EVALUATION OF THE DYNAMIC RESPONSE OF STRUCTURES TO THE REAL, SYNTHETIC AND MODIFIED

ACCELEROGRAMS USING S-TRANSFORM

S.Arian Moghaddam1 and M. Ghafory-Ashtiany 2

ABSTRACT Considering the important role of Non-linear Time History Analysis (NLTHA) in the assessment of the seismic demand imposed to the engineering structures; and that the lack of appropriate strong ground motion recordings in some regions has forced the earthquake engineers to select and modify a set of recordings from other available databases or use the artificial ones; the objective of this paper is to provide some insight for structural engineers who use modified or simulated accelerograms, as the input of NLTHA; in order to present a simple process to evaluate the influence of different ground motion modification and simulation techniques on the Engineering Demand Parameters (EDPs). Seismic demands of a range of single degree of freedom systems under real, modified and simulated accelerograms is obtained in terms of response histories and spectra; also, collapse capacity of a 6-story steel frame under real, modified and synthetic ground motions is estimated using Incremental Dynamic Analysis (IDA), while the change in time-frequency content of different types of ground motions after adjusting process is evaluated via S-Transform analysis. The correlation between observed response characteristics and time-frequency variations demonstrate that NLTHA users can predict possible changes in EDPs due to the adjusting processes just by checking time-frequency content of accelerograms. The results of study show that EDPs estimated using modified or simulated accelerograms in some cases can be overestimated. Also, one can simply make a reasonable prediction about changes in energy content of accelerograms and its impact on the response of structures by monitoring results of S-Transform analysis during the adjustment or simulation procedure.

1Graduate Student , International Institute of Earthquake Engineering and Seismology, Tehran, Iran 2Professor, International Institute of Earthquake Engineering and Seismology, Tehran, Iran Arian Moghaddam S, Ghafory-Ashtiany M; Evaluation of the dynamic response of structures to the real, synthetic and modified accelerograms using S-Transform. Proceedings of the 10th National Conference in Earthquake Engineering, Earthquake Engineering Research Institute, Anchorage, AK, 2014.

Evaluation of the dynamic response of structures to the real, synthetic

and modified accelerograms using S-Transform

S.Arian Moghaddam1 and M. Ghafory-Ashtiany2

ABSTRACT Considering the important role of Non-linear Time History Analysis (NLTHA) in the assessment

of the seismic demand imposed to the engineering structures, and that the lack of appropriate strong ground motion recordings in some regions; has forced the earthquake engineers to select and modify a set of recordings from other available databases or use the artificial ones.
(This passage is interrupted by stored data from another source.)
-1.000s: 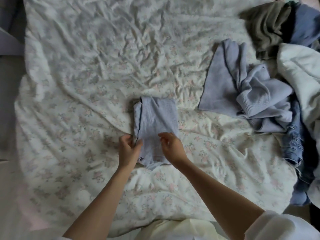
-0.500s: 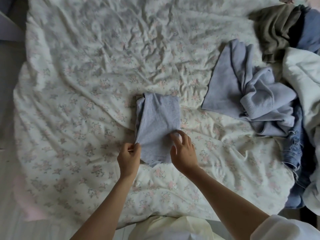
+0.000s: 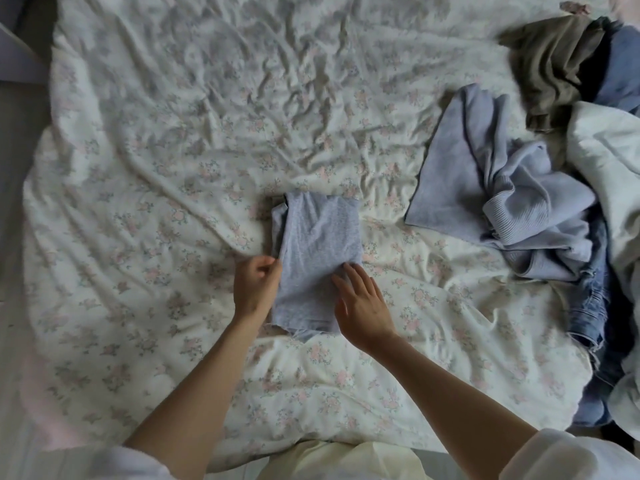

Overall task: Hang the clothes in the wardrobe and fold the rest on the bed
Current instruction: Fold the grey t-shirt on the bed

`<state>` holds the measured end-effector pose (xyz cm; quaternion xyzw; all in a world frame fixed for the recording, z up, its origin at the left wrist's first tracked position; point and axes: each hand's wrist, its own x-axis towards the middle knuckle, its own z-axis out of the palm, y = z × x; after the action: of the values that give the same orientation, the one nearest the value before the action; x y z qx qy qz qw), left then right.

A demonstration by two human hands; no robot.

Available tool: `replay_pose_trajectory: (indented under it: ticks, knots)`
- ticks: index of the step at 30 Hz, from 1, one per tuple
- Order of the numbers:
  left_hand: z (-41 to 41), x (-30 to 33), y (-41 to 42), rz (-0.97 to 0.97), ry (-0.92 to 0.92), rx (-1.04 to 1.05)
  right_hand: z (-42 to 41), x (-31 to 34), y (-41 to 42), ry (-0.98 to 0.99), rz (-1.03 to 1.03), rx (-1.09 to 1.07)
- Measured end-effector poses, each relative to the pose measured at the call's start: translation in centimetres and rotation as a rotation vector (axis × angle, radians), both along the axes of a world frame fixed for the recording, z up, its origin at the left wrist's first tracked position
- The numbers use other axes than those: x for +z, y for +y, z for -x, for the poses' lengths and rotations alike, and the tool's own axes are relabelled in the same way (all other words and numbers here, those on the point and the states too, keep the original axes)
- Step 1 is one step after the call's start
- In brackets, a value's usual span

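My left hand (image 3: 255, 286) pinches folded grey garment's (image 3: 317, 251) left edge | my right hand (image 3: 360, 303) flat, fingers straight, on its near-right corner | long axis runs away from me, between both hands

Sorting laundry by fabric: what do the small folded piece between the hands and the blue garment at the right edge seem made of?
Folded grey-blue piece: looks like thin, matte, heathered cotton jersey. Blue garment: apparently denim, given its faded blue weave and frayed hem.
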<state>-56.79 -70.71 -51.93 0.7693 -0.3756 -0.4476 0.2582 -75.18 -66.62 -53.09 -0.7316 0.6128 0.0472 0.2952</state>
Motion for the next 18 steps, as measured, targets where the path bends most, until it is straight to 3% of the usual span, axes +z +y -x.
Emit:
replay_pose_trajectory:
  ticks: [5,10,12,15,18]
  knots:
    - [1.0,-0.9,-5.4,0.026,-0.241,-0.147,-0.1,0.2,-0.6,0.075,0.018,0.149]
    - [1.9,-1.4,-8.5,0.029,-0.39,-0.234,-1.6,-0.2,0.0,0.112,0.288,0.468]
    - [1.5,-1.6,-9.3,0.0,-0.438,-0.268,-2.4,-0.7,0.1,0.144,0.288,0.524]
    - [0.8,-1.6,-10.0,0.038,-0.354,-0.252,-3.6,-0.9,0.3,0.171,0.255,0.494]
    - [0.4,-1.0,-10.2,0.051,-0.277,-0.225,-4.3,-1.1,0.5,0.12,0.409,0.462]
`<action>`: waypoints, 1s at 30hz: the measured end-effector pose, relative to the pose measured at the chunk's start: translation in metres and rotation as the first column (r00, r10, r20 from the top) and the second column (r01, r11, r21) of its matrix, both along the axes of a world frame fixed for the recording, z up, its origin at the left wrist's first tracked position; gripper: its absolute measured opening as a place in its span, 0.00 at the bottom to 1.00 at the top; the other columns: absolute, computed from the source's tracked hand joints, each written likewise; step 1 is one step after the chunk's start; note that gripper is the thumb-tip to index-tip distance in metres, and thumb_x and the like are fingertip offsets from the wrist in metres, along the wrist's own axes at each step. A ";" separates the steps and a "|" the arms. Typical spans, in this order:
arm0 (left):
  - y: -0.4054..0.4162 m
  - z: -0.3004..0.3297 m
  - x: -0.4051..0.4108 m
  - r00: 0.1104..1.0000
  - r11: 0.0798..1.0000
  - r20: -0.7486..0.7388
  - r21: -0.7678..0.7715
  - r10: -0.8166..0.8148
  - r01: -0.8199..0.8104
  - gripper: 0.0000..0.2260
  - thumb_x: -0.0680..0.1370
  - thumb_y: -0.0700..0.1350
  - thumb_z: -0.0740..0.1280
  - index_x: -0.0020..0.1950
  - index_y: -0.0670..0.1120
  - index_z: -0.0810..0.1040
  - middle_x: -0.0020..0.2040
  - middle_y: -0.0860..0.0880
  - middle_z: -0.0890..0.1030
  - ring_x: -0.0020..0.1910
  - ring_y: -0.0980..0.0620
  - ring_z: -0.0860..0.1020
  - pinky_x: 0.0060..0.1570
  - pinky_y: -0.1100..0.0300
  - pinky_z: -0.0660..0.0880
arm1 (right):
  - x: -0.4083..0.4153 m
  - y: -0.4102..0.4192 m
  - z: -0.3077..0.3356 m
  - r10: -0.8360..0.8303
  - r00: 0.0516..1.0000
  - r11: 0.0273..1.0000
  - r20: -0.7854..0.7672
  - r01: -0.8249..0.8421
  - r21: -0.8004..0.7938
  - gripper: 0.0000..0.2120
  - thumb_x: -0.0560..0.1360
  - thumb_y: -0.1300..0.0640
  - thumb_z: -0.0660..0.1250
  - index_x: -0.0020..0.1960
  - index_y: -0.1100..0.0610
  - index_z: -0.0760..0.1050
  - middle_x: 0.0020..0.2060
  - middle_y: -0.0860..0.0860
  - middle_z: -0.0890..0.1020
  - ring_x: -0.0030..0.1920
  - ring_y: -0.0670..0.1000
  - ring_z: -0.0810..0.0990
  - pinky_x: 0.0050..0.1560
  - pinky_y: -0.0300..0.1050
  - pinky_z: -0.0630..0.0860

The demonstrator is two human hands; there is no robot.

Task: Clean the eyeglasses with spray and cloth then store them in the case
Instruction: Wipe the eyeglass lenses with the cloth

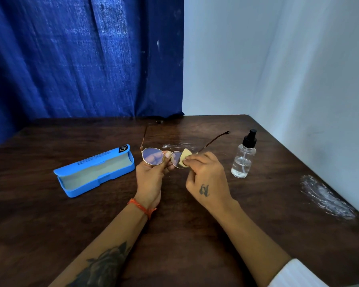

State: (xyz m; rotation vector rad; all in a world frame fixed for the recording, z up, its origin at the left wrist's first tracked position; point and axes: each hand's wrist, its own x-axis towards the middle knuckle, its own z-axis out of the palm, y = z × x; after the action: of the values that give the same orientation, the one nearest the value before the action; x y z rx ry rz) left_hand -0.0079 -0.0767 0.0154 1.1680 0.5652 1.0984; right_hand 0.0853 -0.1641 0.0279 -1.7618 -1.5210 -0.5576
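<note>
While cloth [184, 156] half-hides lens, temple tip blurred

A plain indoor room corner, its kind untellable; a blue curtain [81, 59] is hanging behind a dark wooden table [50, 214]; white walls [278, 69] are meeting beside it.
</note>
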 end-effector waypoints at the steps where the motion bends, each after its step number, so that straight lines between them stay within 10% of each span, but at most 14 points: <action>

The objective of this paper is to provide some insight for structural engineers who use modified or simulated accelerograms, as the input of NLTHA; as well as presenting a simple process to evaluate the influence of different ground motion modification and simulation techniques on the Engineering Demand Parameters (EDPs). Seismic demands of some single degree of freedom systems under real, modified and simulated accelerograms are obtained in terms of response histories and spectra; and the ability of mentioned accelerograms in the determination of the collapse capacity of a 6-story steel frame is evaluated by Incremental Dynamic Analysis (IDA). While the S-Transform analysis help us asses the change in time-frequency variations of signals during adjusting process. The correlation between observed response characteristics and time-frequency variations demonstrate that NLTHA users can predict possible changes in EDPs due to the adjusting processes just by checking time-frequency content of accelerograms. The results of the study show that estimated EDPs using modified or simulated accelerograms in some cases can be overestimated. Also, one can simply make a reasonable prediction about changes in energy content of accelerograms and its impact on the response of structures by monitoring results of S-Transform analysis during the adjustment or simulation procedure.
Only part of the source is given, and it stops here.